La «Maison d’Afrique» accueille des dizaines de migrants érythréens qui attendent dans des conditions sordides leur passage pour l’Angleterre. © Graeme Robertson/Guardian News & Media Ltd 2009.
La «Maison d’Afrique» accueille des dizaines de migrants érythréens qui attendent dans des conditions sordides leur passage pour l’Angleterre. © Graeme Robertson/Guardian News & Media Ltd 2009.

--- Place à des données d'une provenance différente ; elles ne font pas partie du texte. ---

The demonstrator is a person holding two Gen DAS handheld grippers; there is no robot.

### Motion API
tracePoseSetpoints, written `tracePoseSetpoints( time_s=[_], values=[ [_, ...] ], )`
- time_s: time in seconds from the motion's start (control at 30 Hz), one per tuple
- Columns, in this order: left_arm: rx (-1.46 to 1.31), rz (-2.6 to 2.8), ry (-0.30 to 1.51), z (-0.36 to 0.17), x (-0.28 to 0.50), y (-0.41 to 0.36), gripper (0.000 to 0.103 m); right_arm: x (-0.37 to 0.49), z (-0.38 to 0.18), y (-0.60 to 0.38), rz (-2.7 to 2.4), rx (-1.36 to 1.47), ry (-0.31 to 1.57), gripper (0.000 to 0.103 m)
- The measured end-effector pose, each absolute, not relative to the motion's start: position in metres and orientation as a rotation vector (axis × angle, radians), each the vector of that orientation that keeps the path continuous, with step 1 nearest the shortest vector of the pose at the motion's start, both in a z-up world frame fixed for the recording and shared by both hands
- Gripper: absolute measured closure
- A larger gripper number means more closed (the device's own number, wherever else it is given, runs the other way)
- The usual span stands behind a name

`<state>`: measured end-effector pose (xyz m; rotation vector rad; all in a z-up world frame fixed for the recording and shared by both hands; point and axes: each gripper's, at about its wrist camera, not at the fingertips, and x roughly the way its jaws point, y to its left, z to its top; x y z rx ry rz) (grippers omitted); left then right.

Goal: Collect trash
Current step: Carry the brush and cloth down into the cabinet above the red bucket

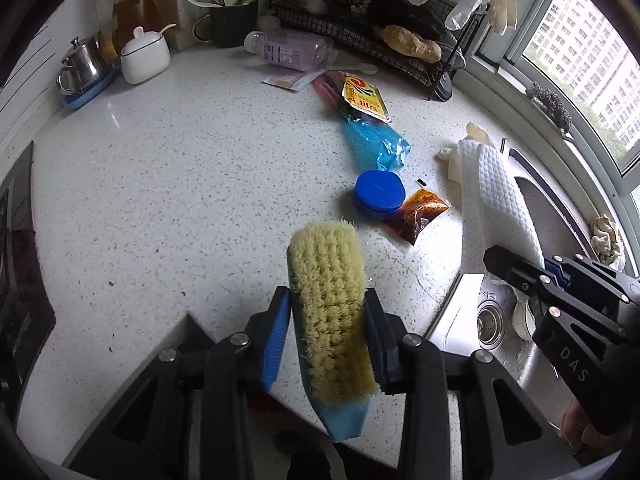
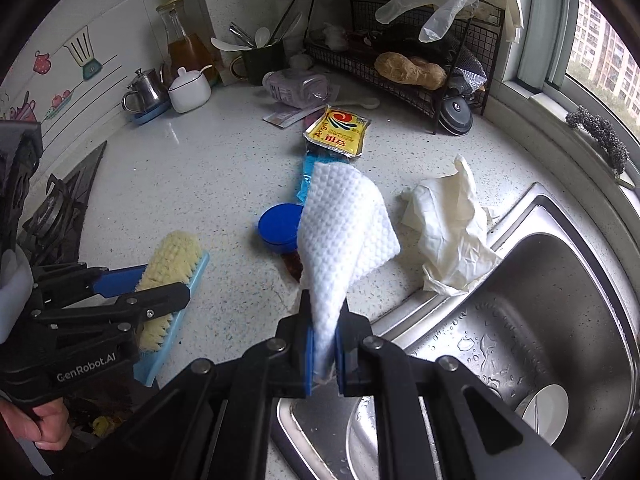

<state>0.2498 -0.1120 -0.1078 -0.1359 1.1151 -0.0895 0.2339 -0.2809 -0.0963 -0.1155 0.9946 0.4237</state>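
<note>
So the left gripper (image 1: 328, 320) is clamped on a scrub brush (image 1: 332, 308), bristles up, with its light blue back poking out below the pads. The right gripper (image 2: 324, 344) is squeezed shut on a white dimpled wipe (image 2: 344, 220) that flops up and over, held above the edge of the steel sink (image 2: 560, 320). The trash is lying on the speckled counter (image 1: 180, 180): a yellow packet (image 2: 338, 132) on top of a blue wrapper (image 1: 376, 140), a round blue lid (image 1: 378, 194) touching a brown sauce sachet (image 1: 420, 212), and a crumpled cream tissue (image 2: 452, 228) right at the sink rim
</note>
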Motion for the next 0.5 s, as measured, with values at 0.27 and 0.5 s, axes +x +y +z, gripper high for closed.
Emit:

L'Europe forteresse La maison du désespoir

Article paru dans le magazine AMNESTY, n°59, publié par la Section suisse d’Amnesty International, novembre 2009.
Un squat crasseux sert de maison à cinquante Erythréen·ne·s qui tentent chaque jour de traverser la Manche en quête d’asile en Grande-Bretagne. Reportage dans la « Maison d’Afrique », à Calais, en France. Par Caroline Woods*, en collaboration avec Patrick Barkham.

La première chose que l’on remarque, c’est l’odeur. Aigre et rance : un fort mélange de nourriture avariée, d’urine et de transpiration qui vous reste au fond de la gorge. Puis les mouches, en masse, qui tournoient frénétiquement. De l’obscurité, une paire d’yeux émerge, puis une autre, avant qu’apparaisse la silhouette d’un jeune homme profondément endormi sur un matelas crasseux posé à même le sol de cette maison abandonnée. C’est la « Maison d’Afrique », à quelques minutes du centre de Calais, appelée ainsi parce qu’elle est squattée par quarante ou cinquante demandeurs et demandeuses d’asile érythréen·ne·s qui vivent dans l’attente et l’espoir.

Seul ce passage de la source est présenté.